Extract each line of the material that follows exactly and omit its pictures.
- - - - -
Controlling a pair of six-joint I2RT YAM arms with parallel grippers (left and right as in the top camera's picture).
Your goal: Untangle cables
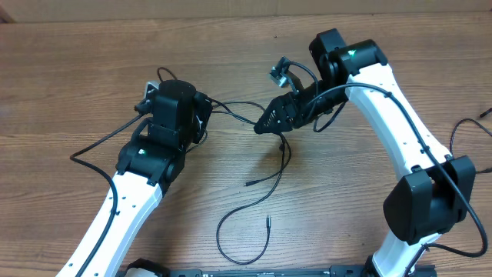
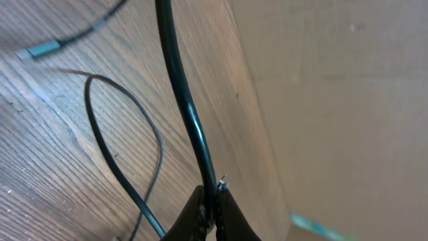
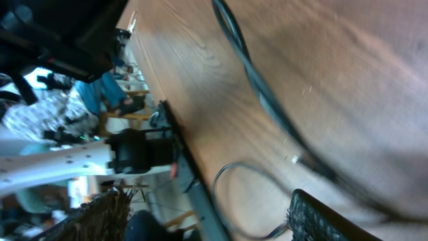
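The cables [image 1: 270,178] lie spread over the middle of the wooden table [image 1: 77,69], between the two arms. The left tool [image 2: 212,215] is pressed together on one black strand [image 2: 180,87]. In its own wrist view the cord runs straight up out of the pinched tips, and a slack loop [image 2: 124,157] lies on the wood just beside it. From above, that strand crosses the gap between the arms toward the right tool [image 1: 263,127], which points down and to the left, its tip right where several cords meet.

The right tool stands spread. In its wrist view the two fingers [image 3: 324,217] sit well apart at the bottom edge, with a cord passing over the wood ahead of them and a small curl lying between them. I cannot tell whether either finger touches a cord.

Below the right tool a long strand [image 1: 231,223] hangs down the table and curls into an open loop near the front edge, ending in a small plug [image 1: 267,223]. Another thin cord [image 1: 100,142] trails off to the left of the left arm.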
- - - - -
COMPLETED EXERCISE:
Controlling a pair of six-joint I2RT YAM arms with parallel grippers (left and right as in the top camera's picture).
Your goal: Untangle cables
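The cables [image 1: 270,178] lie spread over the middle of the wooden table [image 1: 77,69], between the two arms. The left tool [image 2: 212,215] is pressed together on one black strand [image 2: 180,87]. In its own wrist view the cord runs straight up out of the pinched tips, and a slack loop [image 2: 124,157] lies on the wood just beside it. From above, that strand crosses the gap between the arms toward the right tool [image 1: 263,127], which points down and to the left, its tip right where several cords meet.

The right tool stands spread. In its wrist view the two fingers [image 3: 324,217] sit well apart at the bottom edge, with a cord passing over the wood ahead of them and a small curl lying between them. I cannot tell whether either finger touches a cord.

Below the right tool a long strand [image 1: 231,223] hangs down the table and curls into an open loop near the front edge, ending in a small plug [image 1: 267,223]. Another thin cord [image 1: 100,142] trails off to the left of the left arm.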

The work on this exercise is now complete.